▸ PROBLEM TO WORK ON
Whenever a line below holds the word "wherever", copy that line.
____
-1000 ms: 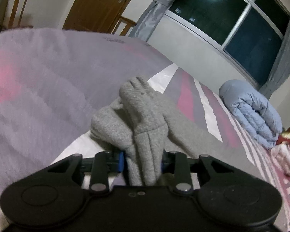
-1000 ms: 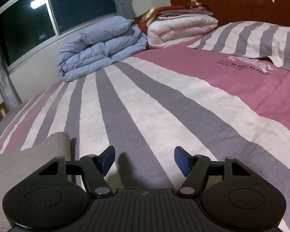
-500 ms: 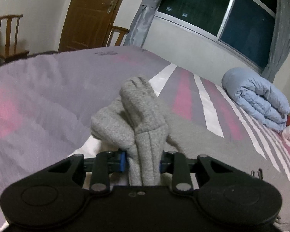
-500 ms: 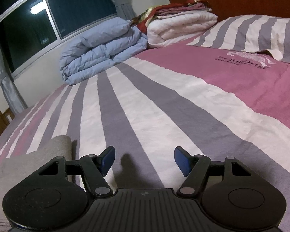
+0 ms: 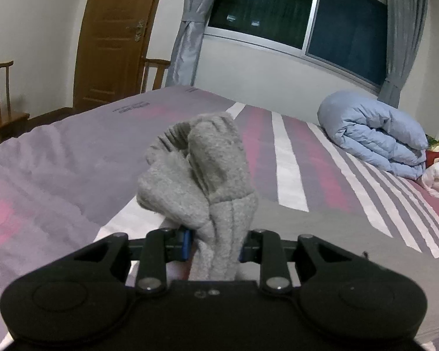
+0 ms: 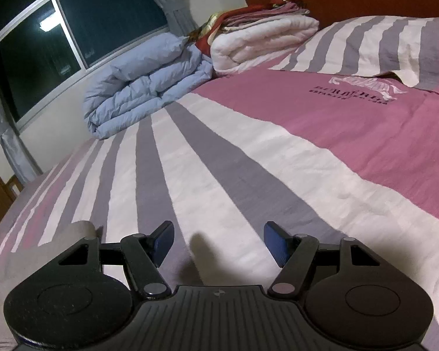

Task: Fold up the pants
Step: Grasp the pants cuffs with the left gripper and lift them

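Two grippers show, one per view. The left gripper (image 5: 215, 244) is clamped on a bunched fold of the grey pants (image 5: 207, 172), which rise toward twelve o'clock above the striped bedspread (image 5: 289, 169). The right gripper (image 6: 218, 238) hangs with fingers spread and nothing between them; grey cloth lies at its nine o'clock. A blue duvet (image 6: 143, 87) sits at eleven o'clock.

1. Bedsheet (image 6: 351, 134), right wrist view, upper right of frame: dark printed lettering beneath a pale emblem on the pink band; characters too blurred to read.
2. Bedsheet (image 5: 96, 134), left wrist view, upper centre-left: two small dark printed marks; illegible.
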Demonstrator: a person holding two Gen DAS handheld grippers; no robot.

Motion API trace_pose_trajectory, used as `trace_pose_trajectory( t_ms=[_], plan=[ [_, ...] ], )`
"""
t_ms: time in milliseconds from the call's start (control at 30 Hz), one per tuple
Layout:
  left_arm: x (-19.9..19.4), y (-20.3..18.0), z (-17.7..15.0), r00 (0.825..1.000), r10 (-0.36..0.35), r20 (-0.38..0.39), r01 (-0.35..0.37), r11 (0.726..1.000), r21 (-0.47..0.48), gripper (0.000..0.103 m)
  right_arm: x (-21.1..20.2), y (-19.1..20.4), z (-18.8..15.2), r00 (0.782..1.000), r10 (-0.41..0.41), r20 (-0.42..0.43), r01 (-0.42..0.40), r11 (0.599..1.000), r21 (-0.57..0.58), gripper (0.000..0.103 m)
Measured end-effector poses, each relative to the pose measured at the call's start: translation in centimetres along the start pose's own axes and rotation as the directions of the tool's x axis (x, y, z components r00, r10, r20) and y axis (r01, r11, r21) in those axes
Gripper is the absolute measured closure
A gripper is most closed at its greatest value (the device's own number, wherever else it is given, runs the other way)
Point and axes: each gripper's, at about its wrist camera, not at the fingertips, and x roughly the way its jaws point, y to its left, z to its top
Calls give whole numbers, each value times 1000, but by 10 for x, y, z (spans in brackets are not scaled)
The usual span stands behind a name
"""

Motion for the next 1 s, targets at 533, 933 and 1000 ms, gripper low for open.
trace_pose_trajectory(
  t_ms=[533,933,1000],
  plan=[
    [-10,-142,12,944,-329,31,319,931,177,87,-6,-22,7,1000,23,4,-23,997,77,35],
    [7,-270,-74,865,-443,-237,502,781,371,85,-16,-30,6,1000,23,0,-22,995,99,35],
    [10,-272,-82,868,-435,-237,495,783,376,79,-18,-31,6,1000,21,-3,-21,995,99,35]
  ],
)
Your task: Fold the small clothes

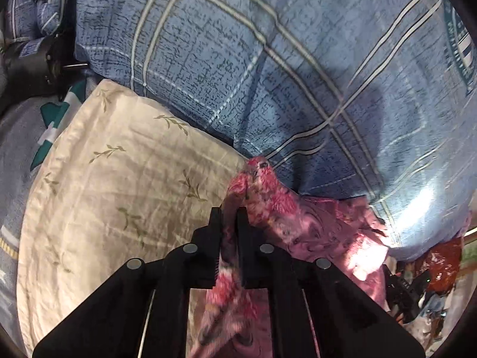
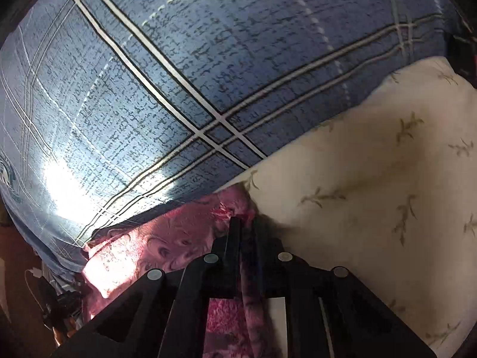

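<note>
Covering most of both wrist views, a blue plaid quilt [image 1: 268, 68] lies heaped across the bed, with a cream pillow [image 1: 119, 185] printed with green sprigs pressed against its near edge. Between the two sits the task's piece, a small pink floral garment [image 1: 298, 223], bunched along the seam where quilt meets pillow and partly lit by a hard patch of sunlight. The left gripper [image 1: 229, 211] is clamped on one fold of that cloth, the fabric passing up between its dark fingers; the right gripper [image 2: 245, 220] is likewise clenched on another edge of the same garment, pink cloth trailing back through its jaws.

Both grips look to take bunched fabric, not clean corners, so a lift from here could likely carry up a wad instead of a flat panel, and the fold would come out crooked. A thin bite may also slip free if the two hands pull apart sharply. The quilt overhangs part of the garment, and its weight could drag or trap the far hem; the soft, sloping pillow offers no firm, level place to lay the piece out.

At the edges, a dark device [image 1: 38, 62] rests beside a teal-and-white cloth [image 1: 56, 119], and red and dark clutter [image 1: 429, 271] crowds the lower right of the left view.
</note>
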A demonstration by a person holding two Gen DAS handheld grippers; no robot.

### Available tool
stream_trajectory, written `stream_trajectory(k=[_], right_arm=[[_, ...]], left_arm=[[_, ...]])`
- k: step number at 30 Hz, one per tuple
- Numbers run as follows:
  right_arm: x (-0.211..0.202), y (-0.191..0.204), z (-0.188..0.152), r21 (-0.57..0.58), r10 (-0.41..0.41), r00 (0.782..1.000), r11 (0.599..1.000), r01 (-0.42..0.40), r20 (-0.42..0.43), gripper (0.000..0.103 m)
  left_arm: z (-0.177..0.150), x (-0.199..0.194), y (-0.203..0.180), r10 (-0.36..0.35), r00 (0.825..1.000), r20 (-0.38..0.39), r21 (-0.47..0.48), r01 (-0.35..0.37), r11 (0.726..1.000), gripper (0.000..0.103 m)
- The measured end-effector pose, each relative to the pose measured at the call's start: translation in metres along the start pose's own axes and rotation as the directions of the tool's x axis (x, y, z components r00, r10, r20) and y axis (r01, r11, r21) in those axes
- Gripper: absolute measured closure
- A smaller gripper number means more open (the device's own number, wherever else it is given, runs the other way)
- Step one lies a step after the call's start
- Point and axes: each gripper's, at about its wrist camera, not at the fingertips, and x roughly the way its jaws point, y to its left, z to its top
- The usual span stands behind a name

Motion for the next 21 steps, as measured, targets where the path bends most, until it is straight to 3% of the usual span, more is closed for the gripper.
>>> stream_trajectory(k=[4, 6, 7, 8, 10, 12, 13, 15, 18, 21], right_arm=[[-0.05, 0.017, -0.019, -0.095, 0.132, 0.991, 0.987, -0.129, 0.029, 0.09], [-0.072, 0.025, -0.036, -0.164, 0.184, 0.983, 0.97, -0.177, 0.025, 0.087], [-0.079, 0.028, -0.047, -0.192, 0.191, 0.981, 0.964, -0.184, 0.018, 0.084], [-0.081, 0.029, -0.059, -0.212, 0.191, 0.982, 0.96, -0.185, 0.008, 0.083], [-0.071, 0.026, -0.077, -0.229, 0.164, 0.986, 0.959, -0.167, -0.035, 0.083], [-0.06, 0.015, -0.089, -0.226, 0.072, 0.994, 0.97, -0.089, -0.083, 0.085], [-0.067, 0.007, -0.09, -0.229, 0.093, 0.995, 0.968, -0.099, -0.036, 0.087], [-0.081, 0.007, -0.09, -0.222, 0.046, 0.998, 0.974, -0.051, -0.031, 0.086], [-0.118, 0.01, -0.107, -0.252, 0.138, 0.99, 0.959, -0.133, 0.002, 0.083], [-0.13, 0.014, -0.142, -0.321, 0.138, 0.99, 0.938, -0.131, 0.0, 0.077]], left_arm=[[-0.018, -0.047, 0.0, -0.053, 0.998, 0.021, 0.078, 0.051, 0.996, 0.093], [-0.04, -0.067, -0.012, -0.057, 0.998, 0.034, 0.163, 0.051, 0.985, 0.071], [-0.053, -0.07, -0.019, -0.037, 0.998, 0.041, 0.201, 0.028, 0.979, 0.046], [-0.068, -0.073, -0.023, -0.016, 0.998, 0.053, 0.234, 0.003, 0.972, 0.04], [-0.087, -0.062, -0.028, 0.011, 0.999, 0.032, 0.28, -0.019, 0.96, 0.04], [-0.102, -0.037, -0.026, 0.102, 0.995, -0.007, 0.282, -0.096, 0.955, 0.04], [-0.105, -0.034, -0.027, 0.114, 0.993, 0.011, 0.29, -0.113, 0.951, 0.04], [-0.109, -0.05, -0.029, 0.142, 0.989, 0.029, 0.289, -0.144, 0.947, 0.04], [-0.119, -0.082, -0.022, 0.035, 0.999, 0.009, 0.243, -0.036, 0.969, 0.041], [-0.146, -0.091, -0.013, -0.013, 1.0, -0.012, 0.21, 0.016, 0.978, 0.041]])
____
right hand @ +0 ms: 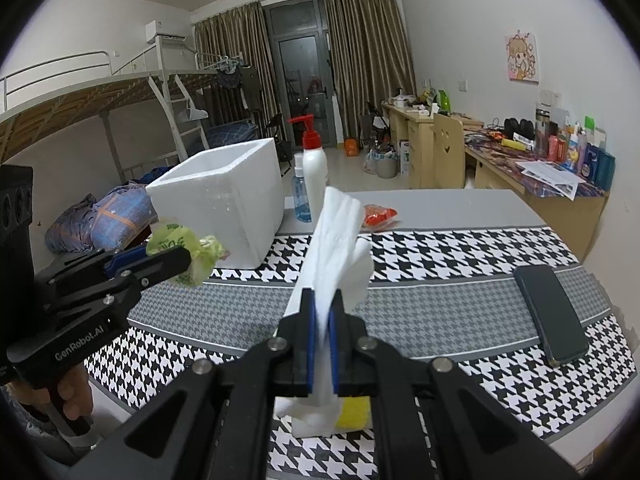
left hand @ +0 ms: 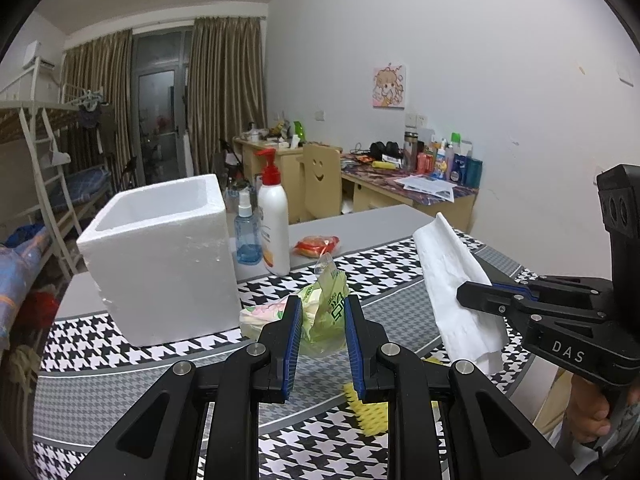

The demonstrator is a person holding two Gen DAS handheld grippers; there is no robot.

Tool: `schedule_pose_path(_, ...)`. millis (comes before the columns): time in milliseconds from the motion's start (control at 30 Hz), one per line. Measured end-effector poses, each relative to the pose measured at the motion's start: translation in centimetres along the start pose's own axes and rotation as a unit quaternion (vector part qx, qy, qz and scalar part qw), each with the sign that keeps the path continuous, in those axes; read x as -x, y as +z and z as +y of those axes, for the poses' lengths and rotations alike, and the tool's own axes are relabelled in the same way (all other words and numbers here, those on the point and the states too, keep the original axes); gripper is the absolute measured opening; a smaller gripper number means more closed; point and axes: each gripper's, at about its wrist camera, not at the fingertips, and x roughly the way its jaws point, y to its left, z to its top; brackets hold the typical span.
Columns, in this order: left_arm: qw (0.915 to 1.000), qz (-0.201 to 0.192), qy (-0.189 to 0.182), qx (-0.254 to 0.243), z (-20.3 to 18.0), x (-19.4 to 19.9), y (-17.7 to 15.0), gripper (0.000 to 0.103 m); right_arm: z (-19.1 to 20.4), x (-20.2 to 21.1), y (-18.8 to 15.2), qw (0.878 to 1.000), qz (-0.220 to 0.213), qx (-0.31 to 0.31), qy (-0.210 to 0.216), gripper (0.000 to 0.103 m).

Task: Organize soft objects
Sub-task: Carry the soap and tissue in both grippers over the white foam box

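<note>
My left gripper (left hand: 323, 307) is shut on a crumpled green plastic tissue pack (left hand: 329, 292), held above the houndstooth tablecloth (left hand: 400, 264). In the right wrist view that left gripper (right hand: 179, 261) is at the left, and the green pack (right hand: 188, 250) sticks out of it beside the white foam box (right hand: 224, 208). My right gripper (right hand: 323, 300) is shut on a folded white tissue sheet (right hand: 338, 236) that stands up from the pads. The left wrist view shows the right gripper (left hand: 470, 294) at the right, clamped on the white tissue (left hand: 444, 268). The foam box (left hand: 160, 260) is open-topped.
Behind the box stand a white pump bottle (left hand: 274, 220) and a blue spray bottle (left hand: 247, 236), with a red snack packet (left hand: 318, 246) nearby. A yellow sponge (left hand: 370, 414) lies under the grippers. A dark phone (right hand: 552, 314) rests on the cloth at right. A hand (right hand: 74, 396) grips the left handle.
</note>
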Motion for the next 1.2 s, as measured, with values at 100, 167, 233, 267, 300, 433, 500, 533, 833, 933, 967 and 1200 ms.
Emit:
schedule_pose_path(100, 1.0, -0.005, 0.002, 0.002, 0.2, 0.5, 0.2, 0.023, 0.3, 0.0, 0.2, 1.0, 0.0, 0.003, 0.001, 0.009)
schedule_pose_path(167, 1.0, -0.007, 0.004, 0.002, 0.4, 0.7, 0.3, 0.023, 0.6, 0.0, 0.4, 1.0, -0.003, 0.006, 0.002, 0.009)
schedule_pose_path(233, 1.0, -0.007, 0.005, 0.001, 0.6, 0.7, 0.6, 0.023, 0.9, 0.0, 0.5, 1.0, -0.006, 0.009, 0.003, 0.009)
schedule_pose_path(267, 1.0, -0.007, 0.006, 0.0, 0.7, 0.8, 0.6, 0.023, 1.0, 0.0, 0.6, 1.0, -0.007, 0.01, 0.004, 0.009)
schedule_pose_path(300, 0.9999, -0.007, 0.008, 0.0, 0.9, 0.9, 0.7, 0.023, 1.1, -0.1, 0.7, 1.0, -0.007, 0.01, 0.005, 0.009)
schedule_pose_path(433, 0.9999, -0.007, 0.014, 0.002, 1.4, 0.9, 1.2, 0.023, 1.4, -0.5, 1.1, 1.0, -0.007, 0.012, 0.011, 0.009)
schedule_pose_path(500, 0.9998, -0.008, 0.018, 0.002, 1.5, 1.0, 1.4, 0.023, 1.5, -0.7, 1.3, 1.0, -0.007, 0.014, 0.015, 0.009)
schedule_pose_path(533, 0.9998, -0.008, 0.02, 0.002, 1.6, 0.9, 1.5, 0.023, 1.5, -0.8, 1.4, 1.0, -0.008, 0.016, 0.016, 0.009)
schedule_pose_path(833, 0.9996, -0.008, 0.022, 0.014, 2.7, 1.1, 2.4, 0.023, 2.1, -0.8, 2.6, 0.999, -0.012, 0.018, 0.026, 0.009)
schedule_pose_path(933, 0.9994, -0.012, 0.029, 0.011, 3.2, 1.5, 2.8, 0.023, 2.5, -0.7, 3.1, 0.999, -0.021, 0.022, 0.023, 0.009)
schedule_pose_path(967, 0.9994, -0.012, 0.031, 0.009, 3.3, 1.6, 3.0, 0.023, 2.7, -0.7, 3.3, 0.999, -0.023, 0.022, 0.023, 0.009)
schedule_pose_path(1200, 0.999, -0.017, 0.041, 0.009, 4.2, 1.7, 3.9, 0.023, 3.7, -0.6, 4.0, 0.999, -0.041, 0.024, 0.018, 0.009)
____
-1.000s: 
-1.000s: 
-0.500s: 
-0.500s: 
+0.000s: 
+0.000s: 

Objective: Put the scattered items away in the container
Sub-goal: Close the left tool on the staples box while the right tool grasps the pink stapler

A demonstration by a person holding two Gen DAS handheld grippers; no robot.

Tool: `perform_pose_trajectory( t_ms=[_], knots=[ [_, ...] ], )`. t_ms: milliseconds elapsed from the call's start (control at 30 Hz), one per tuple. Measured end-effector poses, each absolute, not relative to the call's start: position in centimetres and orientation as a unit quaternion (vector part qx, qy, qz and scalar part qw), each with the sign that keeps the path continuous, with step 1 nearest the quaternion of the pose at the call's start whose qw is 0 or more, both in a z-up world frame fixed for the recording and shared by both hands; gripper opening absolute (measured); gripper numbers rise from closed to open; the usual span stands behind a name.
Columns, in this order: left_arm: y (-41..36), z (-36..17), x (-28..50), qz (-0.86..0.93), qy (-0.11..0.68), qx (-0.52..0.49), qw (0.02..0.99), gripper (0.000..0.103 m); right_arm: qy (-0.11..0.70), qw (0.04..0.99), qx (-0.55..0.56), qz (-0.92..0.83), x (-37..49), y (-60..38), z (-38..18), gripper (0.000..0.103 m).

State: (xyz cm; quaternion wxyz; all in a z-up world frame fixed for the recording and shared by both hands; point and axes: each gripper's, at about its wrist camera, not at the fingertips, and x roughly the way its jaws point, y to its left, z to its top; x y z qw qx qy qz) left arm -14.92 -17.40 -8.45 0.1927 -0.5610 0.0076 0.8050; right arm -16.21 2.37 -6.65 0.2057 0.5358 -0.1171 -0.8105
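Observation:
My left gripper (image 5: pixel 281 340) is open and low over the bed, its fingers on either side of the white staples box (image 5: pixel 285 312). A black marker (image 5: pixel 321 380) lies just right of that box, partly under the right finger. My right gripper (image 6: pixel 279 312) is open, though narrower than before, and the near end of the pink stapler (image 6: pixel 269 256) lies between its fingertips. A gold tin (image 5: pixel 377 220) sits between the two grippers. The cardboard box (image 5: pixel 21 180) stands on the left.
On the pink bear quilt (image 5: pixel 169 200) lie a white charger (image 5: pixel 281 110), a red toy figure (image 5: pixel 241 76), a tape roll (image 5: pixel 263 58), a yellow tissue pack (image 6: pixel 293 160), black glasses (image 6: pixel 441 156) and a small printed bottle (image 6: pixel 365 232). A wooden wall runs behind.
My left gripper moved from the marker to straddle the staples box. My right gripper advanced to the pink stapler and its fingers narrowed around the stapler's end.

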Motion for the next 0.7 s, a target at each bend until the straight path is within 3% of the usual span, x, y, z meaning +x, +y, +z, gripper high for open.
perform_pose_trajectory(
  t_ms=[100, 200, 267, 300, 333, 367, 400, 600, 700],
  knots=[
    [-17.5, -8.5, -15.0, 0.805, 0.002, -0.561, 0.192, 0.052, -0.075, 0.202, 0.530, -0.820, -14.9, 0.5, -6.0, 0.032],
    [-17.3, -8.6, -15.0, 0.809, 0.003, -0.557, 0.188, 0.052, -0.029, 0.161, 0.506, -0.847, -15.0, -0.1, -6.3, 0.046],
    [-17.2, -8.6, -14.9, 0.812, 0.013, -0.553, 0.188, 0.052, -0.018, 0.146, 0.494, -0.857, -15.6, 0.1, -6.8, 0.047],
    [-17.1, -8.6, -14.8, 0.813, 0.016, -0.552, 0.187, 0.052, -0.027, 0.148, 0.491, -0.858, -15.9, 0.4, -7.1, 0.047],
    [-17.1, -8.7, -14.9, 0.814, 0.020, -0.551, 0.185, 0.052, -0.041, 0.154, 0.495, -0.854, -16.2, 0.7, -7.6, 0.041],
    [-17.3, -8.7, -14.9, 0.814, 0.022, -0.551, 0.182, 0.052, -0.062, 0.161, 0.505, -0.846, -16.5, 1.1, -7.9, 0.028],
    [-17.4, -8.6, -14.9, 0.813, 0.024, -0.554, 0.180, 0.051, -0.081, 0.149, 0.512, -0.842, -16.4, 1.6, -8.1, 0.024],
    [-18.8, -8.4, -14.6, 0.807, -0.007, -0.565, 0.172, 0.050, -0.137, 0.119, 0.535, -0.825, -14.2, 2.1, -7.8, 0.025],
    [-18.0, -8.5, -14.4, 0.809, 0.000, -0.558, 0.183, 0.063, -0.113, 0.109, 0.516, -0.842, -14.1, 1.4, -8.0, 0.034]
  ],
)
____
▸ SOLUTION
A gripper is most closed at its greatest value (the device's own number, wherever else it is given, runs the other way)
- A smaller gripper number means more open (the device's own number, wherever else it is given, runs the other way)

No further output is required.